• DATA FOR ANALYSIS
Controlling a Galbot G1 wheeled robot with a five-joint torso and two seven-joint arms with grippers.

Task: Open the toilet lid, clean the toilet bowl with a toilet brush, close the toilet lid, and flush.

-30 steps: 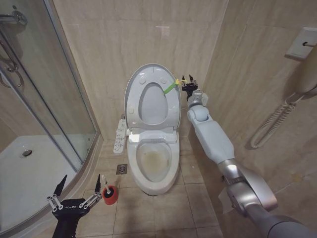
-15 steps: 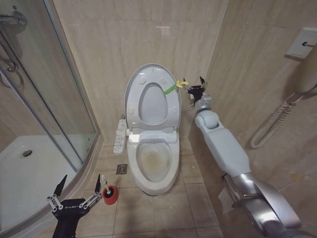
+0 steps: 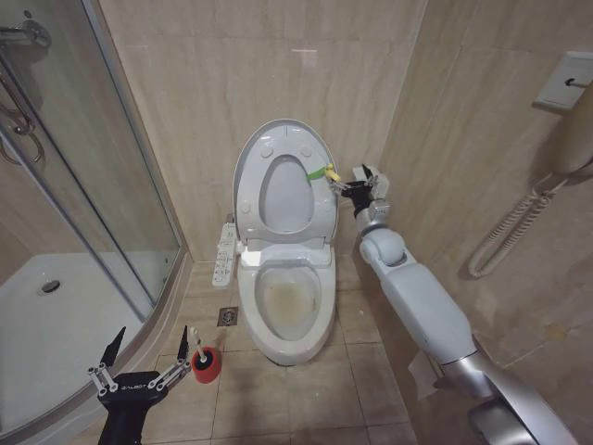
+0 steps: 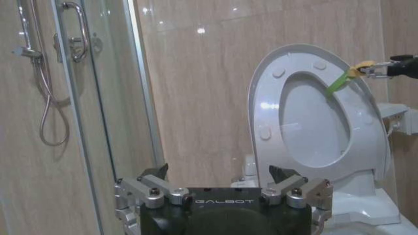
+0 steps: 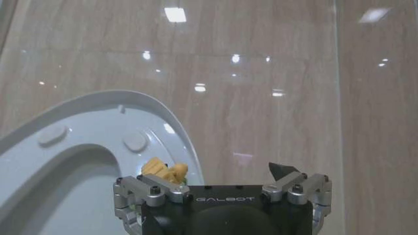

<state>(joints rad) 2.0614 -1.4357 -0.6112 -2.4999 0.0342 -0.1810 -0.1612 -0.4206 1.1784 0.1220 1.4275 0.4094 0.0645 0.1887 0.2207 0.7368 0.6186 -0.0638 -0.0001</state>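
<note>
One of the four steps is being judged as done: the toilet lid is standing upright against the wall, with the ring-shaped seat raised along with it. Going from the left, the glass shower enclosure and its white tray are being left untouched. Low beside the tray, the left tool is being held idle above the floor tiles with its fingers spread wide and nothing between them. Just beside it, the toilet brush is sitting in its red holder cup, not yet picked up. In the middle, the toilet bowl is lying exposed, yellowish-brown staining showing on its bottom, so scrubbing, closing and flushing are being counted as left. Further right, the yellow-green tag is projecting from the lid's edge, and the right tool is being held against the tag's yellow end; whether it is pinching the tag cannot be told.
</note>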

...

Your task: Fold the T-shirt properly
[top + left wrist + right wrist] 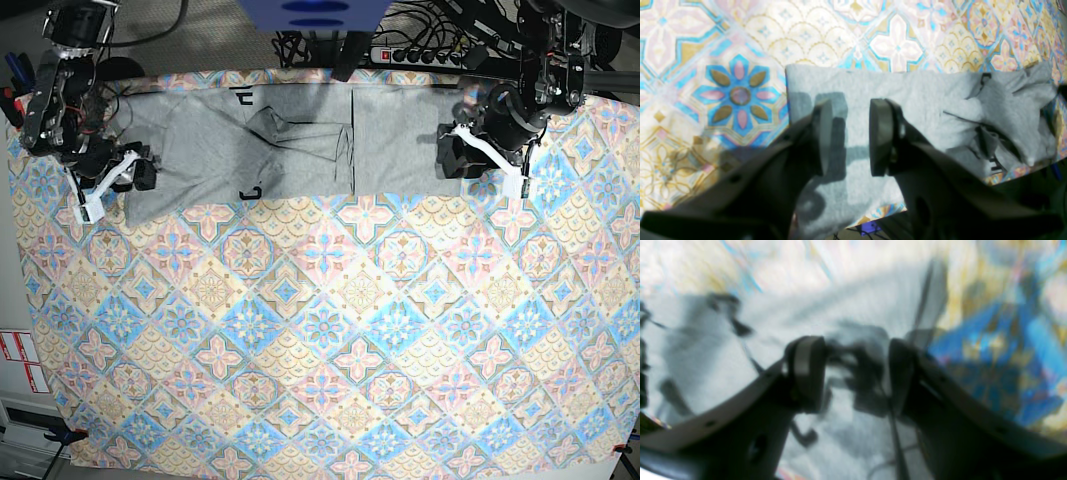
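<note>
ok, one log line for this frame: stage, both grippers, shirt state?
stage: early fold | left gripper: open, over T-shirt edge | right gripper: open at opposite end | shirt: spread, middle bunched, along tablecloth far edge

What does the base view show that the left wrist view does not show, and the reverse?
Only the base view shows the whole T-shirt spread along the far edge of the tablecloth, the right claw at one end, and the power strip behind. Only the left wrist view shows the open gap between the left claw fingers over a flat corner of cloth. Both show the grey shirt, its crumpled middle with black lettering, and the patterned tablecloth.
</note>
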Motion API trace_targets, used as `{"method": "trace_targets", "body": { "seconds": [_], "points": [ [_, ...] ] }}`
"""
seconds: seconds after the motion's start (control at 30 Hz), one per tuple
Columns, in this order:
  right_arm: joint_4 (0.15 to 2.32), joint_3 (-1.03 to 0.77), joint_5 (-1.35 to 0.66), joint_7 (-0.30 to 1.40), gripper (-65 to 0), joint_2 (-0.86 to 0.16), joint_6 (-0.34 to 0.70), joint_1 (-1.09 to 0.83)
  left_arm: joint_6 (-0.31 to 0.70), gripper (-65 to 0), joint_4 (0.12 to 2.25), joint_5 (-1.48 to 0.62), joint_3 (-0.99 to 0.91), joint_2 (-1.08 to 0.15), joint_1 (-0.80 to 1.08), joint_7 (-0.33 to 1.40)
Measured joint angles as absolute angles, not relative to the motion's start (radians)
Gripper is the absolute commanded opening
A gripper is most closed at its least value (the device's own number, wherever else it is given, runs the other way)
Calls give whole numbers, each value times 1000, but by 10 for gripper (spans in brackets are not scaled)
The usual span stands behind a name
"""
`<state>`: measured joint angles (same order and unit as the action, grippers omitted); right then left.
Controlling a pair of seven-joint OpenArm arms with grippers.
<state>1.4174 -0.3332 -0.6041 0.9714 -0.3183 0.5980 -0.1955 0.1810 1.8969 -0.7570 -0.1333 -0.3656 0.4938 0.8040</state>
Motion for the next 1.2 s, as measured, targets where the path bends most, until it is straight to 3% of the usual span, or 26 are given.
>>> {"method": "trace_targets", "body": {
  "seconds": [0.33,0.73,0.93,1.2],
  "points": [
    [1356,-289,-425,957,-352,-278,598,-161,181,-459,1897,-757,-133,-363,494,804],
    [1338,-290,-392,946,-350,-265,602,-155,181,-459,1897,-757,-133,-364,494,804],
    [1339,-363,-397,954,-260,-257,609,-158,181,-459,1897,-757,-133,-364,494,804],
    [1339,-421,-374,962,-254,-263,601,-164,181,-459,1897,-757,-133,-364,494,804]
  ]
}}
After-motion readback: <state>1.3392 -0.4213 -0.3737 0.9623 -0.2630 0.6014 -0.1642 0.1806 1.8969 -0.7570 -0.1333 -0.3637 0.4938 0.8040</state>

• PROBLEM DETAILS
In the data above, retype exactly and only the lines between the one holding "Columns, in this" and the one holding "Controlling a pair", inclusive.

• TASK SOLUTION
Columns, in this order:
  right_arm: joint_4 (0.15 to 2.32), joint_3 (-1.03 to 0.77), joint_5 (-1.35 to 0.66), joint_7 (-0.30 to 1.40), gripper (-65 to 0), joint_2 (-0.86 to 0.16), joint_6 (-0.34 to 0.70), joint_1 (-1.09 to 0.83)
  left_arm: joint_6 (-0.31 to 0.70), gripper (-65 to 0), joint_4 (0.12 to 2.25), joint_5 (-1.48 to 0.62), joint_3 (-0.99 to 0.91), joint_2 (-1.08 to 0.15), joint_1 (-0.80 to 1.08), joint_7 (-0.33 to 1.40)
Measured joint angles as absolute angles, not relative to the motion's start (radians)
Gripper is the absolute commanded opening
A gripper is most closed at its least value (the device's own number, wherever else it is given, runs the other way)
Calls give whole numbers, each value times 1000, but by 10 for gripper (spans in brackets are not scaled)
The usual span stands behind a name
"""
`<state>`: measured joint angles (same order and unit as the action, grippers omitted); right then left.
Controlling a pair of seven-joint OpenArm arms with grippers.

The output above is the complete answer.